** What you need to do **
Output only the lines below that start at the line containing "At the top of" and end at the line containing "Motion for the", with both ends kept.

*** Opening of Dataset extract ***

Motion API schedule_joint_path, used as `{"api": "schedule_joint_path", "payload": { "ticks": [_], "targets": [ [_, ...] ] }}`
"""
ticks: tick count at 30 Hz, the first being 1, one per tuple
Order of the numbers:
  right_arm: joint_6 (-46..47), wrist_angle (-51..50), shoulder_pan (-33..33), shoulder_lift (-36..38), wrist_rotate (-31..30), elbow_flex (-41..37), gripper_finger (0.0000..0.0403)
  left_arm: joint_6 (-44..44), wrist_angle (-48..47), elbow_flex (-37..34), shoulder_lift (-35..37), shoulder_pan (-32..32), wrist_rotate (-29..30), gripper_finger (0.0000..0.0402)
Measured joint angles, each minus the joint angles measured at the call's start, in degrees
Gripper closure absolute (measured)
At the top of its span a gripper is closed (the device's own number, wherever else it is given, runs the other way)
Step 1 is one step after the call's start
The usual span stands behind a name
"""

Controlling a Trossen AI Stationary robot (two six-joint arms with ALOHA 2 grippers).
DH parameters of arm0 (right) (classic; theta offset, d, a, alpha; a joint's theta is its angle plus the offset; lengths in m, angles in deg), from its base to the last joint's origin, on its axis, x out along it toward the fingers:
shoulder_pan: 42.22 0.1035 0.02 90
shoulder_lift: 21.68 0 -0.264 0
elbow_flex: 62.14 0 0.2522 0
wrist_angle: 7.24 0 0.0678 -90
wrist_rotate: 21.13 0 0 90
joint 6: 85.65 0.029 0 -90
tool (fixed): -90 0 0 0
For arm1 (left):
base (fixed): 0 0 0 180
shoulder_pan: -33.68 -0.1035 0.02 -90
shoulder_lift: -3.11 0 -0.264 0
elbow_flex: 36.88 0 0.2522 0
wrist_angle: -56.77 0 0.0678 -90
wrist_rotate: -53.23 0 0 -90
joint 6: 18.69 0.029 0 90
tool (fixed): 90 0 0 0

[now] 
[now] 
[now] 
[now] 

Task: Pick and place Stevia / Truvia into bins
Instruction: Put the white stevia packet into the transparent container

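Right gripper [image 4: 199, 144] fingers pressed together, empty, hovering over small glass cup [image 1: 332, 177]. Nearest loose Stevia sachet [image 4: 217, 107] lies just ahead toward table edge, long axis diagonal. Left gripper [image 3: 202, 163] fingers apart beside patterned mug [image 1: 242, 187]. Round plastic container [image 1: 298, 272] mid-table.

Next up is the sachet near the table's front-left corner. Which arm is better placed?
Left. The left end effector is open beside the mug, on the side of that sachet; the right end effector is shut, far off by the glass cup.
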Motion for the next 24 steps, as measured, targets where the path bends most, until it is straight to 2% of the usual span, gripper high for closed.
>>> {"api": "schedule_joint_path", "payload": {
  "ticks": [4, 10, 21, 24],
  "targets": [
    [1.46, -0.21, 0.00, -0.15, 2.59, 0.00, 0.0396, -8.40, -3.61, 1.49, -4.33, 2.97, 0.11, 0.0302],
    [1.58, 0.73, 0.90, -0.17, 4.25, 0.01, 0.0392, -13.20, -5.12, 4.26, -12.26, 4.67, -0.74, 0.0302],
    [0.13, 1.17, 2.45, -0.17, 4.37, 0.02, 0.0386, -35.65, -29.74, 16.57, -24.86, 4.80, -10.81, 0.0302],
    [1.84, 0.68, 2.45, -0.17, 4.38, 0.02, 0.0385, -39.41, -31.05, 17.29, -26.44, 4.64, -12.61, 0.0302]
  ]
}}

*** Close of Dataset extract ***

** The answer **
At the top of its span a gripper is closed (the device's own number, wherever else it is given, runs the other way)
Step 1 is one step after the call's start
The usual span stands behind a name
"""

Controlling a Trossen AI Stationary robot (two six-joint arms with ALOHA 2 grippers).
DH parameters of arm0 (right) (classic; theta offset, d, a, alpha; a joint's theta is its angle plus the offset; lengths in m, angles in deg), from its base to the last joint's origin, on its axis, x out along it toward the fingers:
shoulder_pan: 42.22 0.1035 0.02 90
shoulder_lift: 21.68 0 -0.264 0
elbow_flex: 62.14 0 0.2522 0
wrist_angle: 7.24 0 0.0678 -90
wrist_rotate: 21.13 0 0 90
joint 6: 85.65 0.029 0 -90
tool (fixed): -90 0 0 0
For arm1 (left):
base (fixed): 0 0 0 180
shoulder_pan: -33.68 -0.1035 0.02 -90
shoulder_lift: -3.11 0 -0.264 0
elbow_flex: 36.88 0 0.2522 0
wrist_angle: -56.77 0 0.0678 -90
wrist_rotate: -53.23 0 0 -90
joint 6: 18.69 0.029 0 90
tool (fixed): 90 0 0 0

[now] 
[now] 
[now] 
[now] 

Task: Pick and place Stevia / Truvia into bins
Instruction: Put the white stevia packet into the transparent container

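Right gripper [image 4: 199, 144] fingers pressed together, empty, hovering over small glass cup [image 1: 332, 177]. Nearest loose Stevia sachet [image 4: 217, 107] lies just ahead toward table edge, long axis diagonal. Left gripper [image 3: 202, 163] fingers apart beside patterned mug [image 1: 242, 187]. Round plastic container [image 1: 298, 272] mid-table.

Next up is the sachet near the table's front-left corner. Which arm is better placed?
Left. The left end effector is open beside the mug, on the side of that sachet; the right end effector is shut, far off by the glass cup.
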Motion for the next 24 steps, as measured, targets where the path bends most, until it is straight to 2% of the usual span, gripper high for closed.

The output is now finished.